"Scaling Software and Hardware for Thousand-core Systems"

Daniel Sanchez, Stanford University

February 16th (Thursday), 10:00am
Computer Science Conference Room (HFH 1132)

Scaling multicores to thousands of cores efficiently requires significant innovation across the software-hardware stack. On one hand, to expose ample parallelism, many applications will need to be divided in fine-grain tasks of a few thousand instructions each, and scheduled dynamically in a manner that addresses the three major difficulties of fine-grain parallelism: locality, load imbalance, and excessive overheads. On the other hand, hardware resources must scale efficiently, even as some of them are shared among thousands of threads. In particular, the memory hierarchy is hard to scale in several ways: conventional cache coherence techniques are prohibitively expensive beyond a few tens of cores, and caches cannot be easily shared among multiple threads or processes. Ideally, software should be able to configure these shared resources to provide good overall performance and quality of service (QoS) guarantees under all possible sharing scenarios.

In this talk, I will present several techniques to scale both software and hardware.
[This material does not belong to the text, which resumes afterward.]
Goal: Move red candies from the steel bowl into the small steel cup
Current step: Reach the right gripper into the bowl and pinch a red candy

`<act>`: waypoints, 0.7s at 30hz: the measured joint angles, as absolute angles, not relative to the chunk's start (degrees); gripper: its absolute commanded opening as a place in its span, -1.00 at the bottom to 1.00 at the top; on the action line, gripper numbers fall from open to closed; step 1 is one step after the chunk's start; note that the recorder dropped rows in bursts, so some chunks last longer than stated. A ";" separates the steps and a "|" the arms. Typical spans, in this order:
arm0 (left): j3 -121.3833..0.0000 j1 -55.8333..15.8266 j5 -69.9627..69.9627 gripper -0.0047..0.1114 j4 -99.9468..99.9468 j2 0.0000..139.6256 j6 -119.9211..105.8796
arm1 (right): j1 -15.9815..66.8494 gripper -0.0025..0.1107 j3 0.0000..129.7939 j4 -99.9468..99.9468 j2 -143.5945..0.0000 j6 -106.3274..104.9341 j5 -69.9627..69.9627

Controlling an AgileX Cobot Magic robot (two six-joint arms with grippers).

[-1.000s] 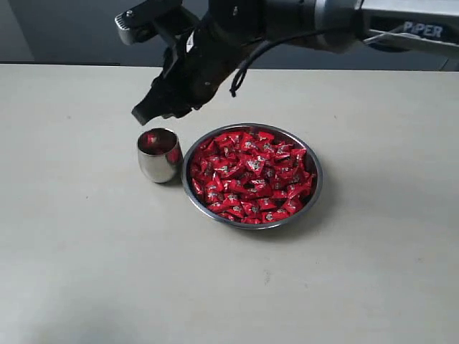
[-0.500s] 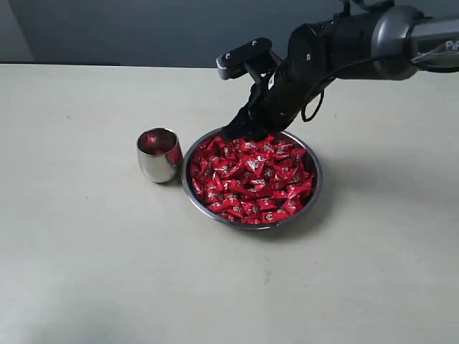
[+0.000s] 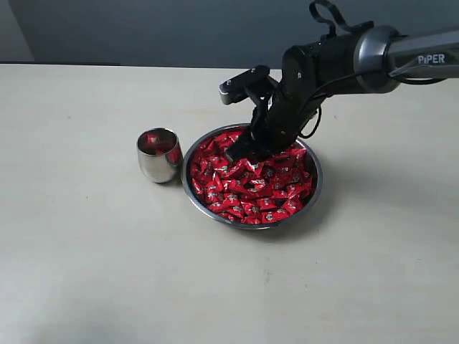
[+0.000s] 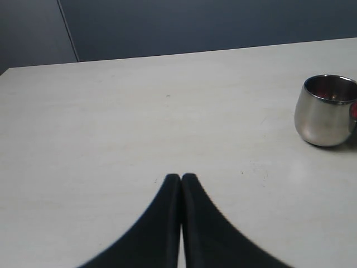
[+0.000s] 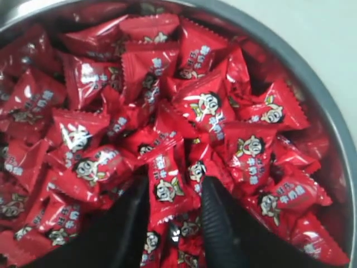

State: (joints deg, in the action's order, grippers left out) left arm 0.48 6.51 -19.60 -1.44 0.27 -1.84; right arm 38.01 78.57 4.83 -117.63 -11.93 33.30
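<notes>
The steel bowl [image 3: 320, 174] sits mid-table, heaped with red candies [image 3: 252, 188]. Just left of it stands the small steel cup [image 3: 158, 155], with a red candy or two showing inside. My right gripper [image 3: 248, 151] reaches down into the far left part of the bowl. In the right wrist view the right gripper [image 5: 175, 184] is open, its fingers pushed into the red candies [image 5: 206, 106], and one candy [image 5: 166, 188] lies loose between them. The bowl's rim [image 5: 321, 92] curves past. My left gripper [image 4: 181, 177] is shut on nothing, low over bare table, well apart from the cup [image 4: 323, 114].
The pale table [image 3: 86, 251] stretches wide around the bowl and cup. A dark wall [image 3: 143, 29] runs behind its far edge. The right arm [image 3: 358, 54] comes in from the upper right, above the table.
The right arm swung from above the cup rightward to the bowl, then lowered its gripper into the candies. Cup and bowl have stayed put.
</notes>
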 measured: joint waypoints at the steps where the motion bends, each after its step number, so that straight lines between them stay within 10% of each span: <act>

First, I will describe a scheduler that uses high-level information from the programming model about parallelism, locality, and heterogeneity to perform scheduling dynamically and at fine granularity to avoid load imbalance. This fine-grain scheduler can use lightweight, flexible hardware support to keep overheads small as we scale up. Second, I will present a set of techniques that, together, enable scalable memory hierarchies that can be shared efficiently: ZCache, a cache design that achieves high associativity cheaply (e.g., 64-way associativity with the latency, energy and area of a 4-way cache) and is characterized by simple and accurate analytical models; Vantage, a cache partitioning technique that leverages the analytical guarantees of ZCache to implement scalable and efficient partitioning, enabling hundreds of threads to share the cache in a controlled manner, providing configurability and isolation; and SCD, which leverages ZCache to implement scalable cache coherence with QoS guarantees.

About Daniel Sanchez:

Daniel Sanchez is a PhD candidate in the Electrical Engineering Department at Stanford University. His research focuses on large-scale multicores, specifically on scalable and dynamic fine-grain runtimes and schedulers, hardware support for scheduling, scalable and efficient memory hierarchies, and architectures with QoS guarantees. He has earned an MS in Electrical Engineering from Stanford, and a BS in Telecommunication Engineering from the Technical University of Madrid (UPM).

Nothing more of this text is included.